Khadija mempunyai seorang sepupu, Waraqa bin Naufal bin Asad bin ‘Abdul-‘Uzza bin Qusai, yang bertobat kepada Kristen dari Yudaisme, seorang imam yang “telah mempelajari kitab suci yang mengatakan bahwa seorang nabi akan muncul dari antara umatnya”.(10) Khadija menceritakan padanya mengenai penglihatan Maysara dan Waraqa sangat tersentuh: “Jika ini benar, Khadija”, kata Waraqa, “sesungguhnya Muhammad adalah Nabi bagi bangsa ini. Saya tahu bahwa seorang nabi dari bangsa ini sedang dinantikan. Waktunya telah tiba”.(11)

Waraqa kemudian memainkan peranan yang penting dalam awal karir kenabian Muhammad, namun hanya setelah 15 tahun kemudian, setelah menurut tradisi Islam, banyak peramal pagan, rabi-rabi Yahudi, dan rahib-rahib Kristen menerima status kenabian Muhammad. Menurut seorang Muslim mula-mula, Asim bin Umar bin Qatada, pada tahun-tahun sebelum permulaan pelayanan Muhammad, orang Yahudi di wilayah itu biasa berkata demikian kepada orang Arab: “sudah tiba saatnya muncul seorang nabi yang akan diutus.
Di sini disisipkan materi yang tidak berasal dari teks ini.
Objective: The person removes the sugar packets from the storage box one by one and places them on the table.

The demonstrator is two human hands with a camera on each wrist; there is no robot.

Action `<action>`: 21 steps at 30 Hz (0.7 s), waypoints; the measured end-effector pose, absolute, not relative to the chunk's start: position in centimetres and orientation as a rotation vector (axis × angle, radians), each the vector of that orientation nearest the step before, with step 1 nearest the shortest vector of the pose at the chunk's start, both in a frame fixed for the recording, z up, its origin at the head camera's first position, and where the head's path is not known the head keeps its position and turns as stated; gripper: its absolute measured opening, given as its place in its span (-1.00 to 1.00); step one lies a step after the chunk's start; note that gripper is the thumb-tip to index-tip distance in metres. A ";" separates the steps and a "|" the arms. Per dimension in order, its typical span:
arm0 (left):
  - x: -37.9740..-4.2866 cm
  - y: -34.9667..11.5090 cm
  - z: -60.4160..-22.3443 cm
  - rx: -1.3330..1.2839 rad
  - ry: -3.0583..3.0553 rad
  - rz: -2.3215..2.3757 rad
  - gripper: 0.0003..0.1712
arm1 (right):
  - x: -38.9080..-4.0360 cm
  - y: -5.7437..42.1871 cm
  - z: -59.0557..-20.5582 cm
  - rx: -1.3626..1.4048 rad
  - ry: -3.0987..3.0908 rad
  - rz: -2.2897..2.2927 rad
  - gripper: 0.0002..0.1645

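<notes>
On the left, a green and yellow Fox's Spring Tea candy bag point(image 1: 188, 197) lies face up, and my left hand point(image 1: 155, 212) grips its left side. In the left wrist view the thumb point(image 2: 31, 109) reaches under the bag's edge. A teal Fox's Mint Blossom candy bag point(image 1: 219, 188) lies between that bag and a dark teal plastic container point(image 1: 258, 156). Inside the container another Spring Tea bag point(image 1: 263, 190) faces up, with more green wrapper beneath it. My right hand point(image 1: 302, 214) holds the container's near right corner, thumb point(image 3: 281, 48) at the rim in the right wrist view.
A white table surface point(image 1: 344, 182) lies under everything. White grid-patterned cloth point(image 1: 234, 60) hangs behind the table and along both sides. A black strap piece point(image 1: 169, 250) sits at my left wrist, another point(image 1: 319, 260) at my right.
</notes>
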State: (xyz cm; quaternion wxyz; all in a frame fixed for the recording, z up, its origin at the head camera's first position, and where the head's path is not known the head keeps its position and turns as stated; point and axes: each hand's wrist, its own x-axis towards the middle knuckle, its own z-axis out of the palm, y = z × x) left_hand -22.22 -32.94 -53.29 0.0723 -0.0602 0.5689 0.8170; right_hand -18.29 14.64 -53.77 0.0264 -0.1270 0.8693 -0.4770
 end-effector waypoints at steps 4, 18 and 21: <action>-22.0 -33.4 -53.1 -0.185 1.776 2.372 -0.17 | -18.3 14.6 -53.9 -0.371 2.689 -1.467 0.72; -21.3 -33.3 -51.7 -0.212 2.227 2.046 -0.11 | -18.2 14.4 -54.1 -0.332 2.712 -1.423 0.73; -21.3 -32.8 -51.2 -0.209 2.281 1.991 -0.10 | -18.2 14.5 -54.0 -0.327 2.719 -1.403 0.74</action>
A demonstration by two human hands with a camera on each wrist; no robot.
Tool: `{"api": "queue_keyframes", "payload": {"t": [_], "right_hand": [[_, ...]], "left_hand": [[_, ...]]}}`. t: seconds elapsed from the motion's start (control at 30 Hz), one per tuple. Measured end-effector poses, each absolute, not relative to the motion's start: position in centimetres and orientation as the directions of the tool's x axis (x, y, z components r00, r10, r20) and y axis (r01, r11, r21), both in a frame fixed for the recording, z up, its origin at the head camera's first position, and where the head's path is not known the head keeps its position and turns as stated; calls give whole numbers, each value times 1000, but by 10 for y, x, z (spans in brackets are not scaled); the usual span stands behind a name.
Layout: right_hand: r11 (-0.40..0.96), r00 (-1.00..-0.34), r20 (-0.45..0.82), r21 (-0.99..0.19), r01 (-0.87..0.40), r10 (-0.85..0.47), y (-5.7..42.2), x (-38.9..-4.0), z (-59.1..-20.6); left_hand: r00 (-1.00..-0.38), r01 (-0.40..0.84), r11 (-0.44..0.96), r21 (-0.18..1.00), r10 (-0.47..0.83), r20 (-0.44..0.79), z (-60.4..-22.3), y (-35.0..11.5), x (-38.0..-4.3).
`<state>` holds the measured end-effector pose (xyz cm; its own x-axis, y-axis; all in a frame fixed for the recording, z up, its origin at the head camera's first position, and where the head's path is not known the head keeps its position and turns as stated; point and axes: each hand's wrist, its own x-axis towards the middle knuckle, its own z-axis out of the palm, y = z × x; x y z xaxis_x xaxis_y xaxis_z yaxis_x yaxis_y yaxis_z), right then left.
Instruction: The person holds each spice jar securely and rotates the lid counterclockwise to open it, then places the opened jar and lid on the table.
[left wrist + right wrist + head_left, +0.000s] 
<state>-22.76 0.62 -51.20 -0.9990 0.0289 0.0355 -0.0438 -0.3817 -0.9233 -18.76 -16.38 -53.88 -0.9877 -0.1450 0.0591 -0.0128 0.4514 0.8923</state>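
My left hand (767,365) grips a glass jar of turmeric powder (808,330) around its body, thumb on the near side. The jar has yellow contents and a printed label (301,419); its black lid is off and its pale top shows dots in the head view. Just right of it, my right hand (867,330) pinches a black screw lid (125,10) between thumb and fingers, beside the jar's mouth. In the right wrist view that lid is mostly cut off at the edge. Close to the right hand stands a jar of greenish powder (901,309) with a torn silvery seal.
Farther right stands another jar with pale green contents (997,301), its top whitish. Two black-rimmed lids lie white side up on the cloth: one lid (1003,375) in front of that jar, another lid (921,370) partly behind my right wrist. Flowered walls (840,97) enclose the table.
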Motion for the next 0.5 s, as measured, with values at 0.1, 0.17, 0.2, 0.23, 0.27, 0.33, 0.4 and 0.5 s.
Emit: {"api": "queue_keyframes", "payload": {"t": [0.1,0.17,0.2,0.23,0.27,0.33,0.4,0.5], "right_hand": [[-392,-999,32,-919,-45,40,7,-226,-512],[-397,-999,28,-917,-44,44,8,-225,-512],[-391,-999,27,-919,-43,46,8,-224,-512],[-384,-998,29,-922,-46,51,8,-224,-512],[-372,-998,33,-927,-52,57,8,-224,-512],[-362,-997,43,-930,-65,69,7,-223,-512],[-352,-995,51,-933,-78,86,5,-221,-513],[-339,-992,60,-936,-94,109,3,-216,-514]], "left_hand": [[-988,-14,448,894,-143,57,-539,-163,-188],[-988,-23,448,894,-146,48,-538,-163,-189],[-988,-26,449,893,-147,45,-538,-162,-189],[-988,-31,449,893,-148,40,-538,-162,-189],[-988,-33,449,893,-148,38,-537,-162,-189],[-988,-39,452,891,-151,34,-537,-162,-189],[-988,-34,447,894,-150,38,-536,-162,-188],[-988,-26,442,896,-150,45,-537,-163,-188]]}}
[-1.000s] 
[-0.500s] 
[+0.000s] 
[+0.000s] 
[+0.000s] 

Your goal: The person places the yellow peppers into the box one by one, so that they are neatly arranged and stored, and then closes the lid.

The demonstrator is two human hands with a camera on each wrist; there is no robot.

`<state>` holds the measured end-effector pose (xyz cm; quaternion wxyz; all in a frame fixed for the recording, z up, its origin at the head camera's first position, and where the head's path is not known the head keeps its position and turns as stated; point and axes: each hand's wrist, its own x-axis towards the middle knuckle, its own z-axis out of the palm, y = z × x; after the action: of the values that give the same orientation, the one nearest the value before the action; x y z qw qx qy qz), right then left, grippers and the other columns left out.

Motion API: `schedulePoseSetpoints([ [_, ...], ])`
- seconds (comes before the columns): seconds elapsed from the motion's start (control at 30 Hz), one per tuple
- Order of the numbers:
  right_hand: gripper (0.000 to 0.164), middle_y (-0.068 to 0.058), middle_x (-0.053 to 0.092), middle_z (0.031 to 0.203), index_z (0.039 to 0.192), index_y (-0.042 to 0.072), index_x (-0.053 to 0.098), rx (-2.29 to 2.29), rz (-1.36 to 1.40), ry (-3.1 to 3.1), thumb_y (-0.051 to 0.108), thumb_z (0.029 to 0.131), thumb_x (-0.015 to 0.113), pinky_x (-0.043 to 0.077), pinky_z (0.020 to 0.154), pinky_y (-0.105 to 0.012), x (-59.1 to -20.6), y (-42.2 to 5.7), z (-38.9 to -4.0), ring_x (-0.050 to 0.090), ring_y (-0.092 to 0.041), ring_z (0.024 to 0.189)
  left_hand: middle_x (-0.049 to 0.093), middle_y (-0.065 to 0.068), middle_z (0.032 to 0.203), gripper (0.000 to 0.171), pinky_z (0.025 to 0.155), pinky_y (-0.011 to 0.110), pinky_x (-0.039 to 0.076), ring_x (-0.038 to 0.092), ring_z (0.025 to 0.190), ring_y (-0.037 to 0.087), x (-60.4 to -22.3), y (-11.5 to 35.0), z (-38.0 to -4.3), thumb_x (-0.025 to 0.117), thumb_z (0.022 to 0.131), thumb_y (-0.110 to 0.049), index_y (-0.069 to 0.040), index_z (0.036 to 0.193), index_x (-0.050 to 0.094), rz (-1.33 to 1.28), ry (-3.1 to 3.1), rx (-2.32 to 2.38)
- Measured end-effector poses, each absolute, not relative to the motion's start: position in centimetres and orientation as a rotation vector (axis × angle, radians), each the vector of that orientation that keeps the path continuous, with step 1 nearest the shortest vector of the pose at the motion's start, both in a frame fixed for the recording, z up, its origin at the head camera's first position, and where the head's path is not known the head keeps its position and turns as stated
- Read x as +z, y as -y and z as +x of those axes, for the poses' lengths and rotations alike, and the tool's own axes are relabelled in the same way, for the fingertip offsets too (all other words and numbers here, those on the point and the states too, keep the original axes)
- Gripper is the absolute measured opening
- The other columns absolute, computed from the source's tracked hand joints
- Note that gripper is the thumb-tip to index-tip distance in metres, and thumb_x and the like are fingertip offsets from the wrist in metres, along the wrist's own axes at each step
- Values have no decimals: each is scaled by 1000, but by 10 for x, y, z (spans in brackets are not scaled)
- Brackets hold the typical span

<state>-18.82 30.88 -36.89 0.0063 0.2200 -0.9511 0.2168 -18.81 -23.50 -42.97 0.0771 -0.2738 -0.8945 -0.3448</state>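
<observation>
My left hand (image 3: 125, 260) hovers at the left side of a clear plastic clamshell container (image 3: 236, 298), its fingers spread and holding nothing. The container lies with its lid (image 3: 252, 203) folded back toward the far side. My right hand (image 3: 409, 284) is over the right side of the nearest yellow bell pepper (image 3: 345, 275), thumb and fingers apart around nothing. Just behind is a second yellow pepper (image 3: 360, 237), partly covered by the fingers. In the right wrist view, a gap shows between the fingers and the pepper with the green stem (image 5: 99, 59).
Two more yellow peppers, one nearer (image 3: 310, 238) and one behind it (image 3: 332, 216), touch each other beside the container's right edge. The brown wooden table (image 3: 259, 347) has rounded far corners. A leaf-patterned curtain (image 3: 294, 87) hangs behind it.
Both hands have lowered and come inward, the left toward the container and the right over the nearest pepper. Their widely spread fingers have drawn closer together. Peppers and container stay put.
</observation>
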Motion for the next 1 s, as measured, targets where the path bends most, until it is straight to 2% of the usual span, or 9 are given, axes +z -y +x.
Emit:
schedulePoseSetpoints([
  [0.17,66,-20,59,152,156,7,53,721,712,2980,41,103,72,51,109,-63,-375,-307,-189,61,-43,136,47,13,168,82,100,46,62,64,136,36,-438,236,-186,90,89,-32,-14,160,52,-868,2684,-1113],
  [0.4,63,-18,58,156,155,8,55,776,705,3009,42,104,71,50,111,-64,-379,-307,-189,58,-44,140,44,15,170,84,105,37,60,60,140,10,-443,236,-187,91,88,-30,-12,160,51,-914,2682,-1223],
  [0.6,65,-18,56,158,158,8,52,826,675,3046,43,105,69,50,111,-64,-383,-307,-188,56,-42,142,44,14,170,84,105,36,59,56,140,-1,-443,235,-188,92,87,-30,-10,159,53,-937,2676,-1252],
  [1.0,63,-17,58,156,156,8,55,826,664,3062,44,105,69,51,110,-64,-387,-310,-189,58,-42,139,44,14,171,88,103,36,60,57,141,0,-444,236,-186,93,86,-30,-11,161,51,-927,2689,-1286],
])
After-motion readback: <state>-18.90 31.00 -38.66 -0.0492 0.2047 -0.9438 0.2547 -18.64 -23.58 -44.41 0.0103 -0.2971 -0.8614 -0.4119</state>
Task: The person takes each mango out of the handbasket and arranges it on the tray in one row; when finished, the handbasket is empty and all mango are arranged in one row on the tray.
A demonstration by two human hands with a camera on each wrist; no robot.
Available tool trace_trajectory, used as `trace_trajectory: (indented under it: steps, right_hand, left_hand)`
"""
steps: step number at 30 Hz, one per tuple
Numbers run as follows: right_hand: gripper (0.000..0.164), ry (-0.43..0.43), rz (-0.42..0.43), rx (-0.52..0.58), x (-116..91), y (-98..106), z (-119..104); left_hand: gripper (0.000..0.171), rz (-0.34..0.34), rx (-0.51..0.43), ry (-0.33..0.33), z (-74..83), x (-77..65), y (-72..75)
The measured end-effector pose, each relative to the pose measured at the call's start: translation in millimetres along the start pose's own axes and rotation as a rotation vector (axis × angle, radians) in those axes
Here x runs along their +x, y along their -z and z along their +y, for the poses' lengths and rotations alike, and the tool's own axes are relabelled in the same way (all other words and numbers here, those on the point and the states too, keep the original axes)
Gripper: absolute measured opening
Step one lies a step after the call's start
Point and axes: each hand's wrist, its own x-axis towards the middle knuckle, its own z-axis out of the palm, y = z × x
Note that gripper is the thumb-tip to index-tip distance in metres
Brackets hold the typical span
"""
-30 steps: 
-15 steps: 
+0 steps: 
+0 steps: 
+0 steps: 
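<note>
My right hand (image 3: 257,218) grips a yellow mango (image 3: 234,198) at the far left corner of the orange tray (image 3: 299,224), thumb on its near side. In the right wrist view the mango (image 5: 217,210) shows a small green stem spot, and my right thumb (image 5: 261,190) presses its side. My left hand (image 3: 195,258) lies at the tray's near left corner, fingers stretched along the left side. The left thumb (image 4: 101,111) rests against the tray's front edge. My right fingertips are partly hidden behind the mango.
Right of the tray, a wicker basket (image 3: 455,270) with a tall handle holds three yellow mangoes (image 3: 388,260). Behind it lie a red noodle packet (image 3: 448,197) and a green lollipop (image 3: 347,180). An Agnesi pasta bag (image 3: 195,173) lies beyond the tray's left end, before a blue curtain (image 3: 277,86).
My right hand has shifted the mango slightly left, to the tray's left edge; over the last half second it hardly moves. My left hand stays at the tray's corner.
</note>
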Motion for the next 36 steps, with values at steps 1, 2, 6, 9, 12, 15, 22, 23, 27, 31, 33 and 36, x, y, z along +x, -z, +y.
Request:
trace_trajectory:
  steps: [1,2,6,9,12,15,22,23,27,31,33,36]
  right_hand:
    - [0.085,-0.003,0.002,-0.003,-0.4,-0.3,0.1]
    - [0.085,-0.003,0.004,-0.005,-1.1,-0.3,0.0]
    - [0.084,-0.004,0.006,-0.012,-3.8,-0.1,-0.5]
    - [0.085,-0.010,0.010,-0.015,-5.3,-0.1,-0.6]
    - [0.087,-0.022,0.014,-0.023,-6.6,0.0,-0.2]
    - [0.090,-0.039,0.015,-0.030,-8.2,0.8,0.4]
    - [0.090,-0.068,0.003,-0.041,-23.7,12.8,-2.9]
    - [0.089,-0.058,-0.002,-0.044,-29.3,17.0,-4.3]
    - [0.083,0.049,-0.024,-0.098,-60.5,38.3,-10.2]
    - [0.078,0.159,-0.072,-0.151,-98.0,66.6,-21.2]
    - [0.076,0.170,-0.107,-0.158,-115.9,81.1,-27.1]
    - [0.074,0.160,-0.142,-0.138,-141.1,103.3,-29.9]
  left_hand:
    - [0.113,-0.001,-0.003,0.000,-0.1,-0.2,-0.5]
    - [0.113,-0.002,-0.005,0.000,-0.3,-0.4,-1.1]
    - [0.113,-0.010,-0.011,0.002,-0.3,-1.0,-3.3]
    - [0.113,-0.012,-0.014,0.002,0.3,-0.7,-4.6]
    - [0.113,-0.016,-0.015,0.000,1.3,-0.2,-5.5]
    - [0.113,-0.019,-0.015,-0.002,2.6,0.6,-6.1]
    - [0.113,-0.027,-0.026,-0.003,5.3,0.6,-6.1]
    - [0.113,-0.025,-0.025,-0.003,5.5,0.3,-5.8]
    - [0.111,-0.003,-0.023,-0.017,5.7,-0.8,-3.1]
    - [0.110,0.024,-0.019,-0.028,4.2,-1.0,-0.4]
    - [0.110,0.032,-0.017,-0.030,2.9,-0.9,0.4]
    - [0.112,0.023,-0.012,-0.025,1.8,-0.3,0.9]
Kami akan membunuh kalian dengan pertolongannya”. Tetapi ketika Muhammad benar-benar mulai berkhotbah, Asim melanjutkan, “Kami percaya kepadanya tetapi mereka menyangkalnya.”(12) Qur’an meratapi kesesatan mereka: “dan setelah datang kepada mereka Al Qur’an dari Allah yang membenarkan apa yang ada pada mereka, padahal sebelumnya mereka biasa memohon (kedatangan Nabi) untuk mendapatkan kemenangan atas orang-orang kafir, maka setelah datang kepada mereka apa yang telah mereka ketahui, mereka lalu ingkar kepadanya. Maka laknat Allah-lah atas orang-orang yang ingkar itu” (Sura 2:89).

Akibat dari penolakan ini berdampak besar hingga masa kini.